Copy exactly the lines from the first line of the records below through the line containing "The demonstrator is", including both, and nothing else.

########################################

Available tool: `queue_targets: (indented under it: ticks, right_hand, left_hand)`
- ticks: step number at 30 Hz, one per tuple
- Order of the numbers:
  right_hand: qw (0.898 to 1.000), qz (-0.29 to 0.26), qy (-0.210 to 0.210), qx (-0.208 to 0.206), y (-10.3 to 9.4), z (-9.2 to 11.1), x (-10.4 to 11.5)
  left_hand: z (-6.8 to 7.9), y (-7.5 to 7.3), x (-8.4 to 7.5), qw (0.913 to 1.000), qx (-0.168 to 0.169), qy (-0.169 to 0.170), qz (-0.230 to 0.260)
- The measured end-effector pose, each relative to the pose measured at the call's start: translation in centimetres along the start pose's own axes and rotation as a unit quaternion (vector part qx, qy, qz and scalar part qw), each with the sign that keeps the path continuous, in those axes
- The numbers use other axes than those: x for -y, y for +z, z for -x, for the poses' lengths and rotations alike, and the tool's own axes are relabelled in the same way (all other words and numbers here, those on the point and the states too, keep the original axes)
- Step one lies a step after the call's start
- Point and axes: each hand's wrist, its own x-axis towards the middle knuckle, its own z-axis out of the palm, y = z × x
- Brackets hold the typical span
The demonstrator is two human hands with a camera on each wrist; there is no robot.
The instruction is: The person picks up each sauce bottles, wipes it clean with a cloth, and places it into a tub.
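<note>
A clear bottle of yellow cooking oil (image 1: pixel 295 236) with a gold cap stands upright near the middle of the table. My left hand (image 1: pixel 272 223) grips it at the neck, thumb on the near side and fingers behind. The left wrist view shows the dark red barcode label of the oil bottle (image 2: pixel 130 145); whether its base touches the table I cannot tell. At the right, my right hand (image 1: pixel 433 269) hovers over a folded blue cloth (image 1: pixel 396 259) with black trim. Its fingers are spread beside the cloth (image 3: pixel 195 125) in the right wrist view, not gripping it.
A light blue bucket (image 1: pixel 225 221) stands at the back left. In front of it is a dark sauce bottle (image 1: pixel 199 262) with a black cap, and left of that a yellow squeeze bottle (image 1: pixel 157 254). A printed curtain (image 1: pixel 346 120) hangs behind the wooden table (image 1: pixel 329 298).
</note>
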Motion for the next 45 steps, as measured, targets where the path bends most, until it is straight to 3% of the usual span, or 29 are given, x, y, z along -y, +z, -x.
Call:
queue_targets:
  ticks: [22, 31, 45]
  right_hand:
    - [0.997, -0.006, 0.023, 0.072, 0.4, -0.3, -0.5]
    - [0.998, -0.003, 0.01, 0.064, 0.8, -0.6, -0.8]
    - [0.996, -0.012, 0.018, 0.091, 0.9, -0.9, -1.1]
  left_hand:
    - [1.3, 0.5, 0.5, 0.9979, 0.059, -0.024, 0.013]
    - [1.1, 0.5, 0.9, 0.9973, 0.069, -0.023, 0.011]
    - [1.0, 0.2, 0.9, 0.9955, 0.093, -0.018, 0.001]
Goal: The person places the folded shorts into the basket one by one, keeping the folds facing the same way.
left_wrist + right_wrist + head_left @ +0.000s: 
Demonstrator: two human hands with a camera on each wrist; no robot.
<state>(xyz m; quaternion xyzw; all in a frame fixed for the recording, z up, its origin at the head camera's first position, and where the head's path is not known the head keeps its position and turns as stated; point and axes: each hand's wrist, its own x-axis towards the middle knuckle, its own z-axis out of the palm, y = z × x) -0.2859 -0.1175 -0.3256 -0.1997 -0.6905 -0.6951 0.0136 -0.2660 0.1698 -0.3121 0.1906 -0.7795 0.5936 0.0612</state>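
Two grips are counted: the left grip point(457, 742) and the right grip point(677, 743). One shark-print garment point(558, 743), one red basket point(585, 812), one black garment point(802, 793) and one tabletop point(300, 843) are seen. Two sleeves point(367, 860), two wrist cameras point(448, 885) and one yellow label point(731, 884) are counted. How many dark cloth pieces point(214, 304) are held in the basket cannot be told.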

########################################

- [ANSWER FOR THE TASK]
Available tool: `queue_targets: (indented under it: ticks, right_hand, left_hand)`
- ticks: step number at 30 Hz, one per tuple
- Order of the numbers:
  right_hand: qw (0.898 to 1.000), qz (-0.29 to 0.26), qy (-0.210 to 0.210), qx (-0.208 to 0.206), y (-10.3 to 9.4), z (-9.2 to 11.1), x (-10.4 to 11.5)
  left_hand: z (-6.8 to 7.9), y (-7.5 to 7.3), x (-8.4 to 7.5), qw (0.913 to 1.000), qx (-0.168 to 0.169), qy (-0.169 to 0.170), qz (-0.230 to 0.260)
- The measured end-effector pose, each relative to the pose measured at the call's start: translation in centimetres along the start pose's own axes and rotation as a unit quaternion (vector part qx, qy, qz and scalar part qw), each with the sign that keeps the path continuous, in those axes
- The numbers use other axes than those: x for -y, y for +z, z for -x, for the poses' lengths and rotations alike, and the tool's own axes are relabelled in the same way (all other words and numbers here, those on the point and the states too, keep the original axes)
- Step one lies a step after the call's start
- Point and axes: each hand's wrist, its own x-axis towards the middle knuckle, its own z-axis out of the palm, y = z × x
- Brackets hold the typical span
The demonstrator is two human hands with a camera on each wrist; there is no robot.

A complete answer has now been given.